My Year Without Google
An ongoing effort to live without the ubiquitous tools of the search giant shows that it’s possible — and even necessary — to find alternatives to big tech
18 months ago I went on a quest: to quit, entirely, using all the products of just one company — Google. It should have been a simple task, but instead it took me six months to find enough functional alternatives to make the move and close my nearly decade-old account.
A year later, I’m proud to report that I am still Google free. I’ve not only kept using most of the alternatives in my original article, but have found several others that make my Google-free life even easier. I still feel in control of my own data and digital presence, empowered to play, test, and learn about new tools, and be part of a community that is seeking to restore competition, privacy, and freedom to the global web.
Nevertheless, it’s been an interesting year. I notice every time someone says the phrase “to Google,” dozens of times a day, which is more obvious when you are explicitly not googling. I’ve found that people always assume if you are not using Google products, then you must be anti-Google — which is not the case for me. I just want the freedom to choose which services I use, and not be forced to rely so much on a single company. Google is pervasive in our digital lives in a way no other corporation is or ever has been. That is what I dislike — not Google itself, or its products. Its dominance reflects larger issues with the internet itself, and how it is increasingly controlled by a few large multinational companies.

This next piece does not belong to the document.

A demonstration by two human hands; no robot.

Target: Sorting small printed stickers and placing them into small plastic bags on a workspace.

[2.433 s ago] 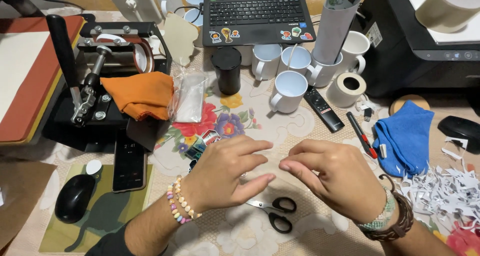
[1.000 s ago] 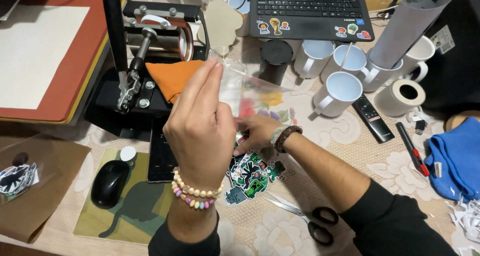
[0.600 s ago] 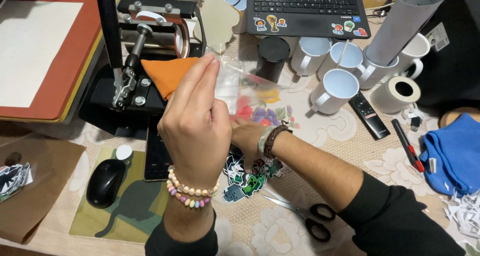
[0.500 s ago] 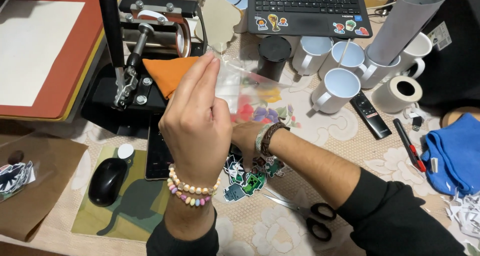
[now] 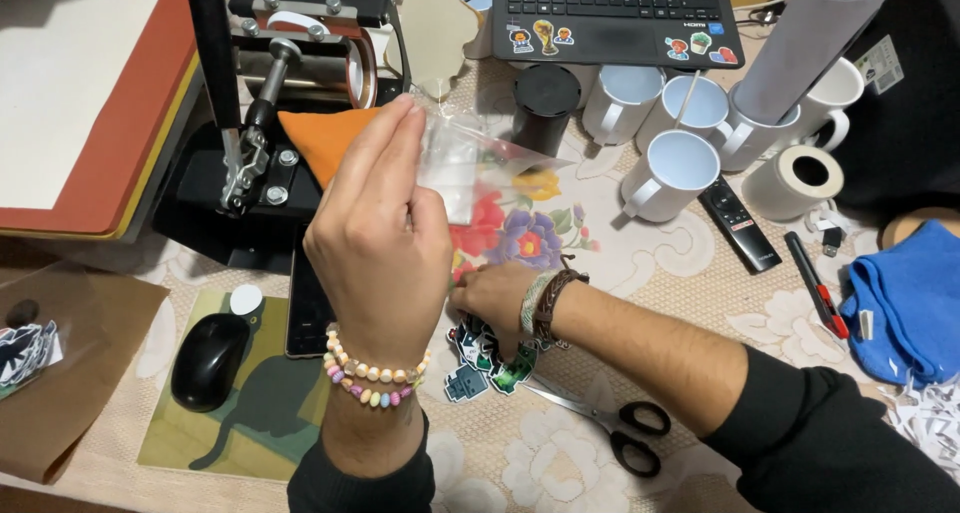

I’ve found that people always assume if you are not using Google products, then you must be anti-Google — which is not the case.
That being said, I’m also more hopeful. The original article I wrote about this has had incredible staying power, getting more shares, responses, and claps every month. Several people have told me that they’ve shifted in part or entirely away from Google since reading my story. Many of the alternatives I mentioned are growing, like DuckDuckGo, which has seen searches jump 54% in a year. People are aware of the problem.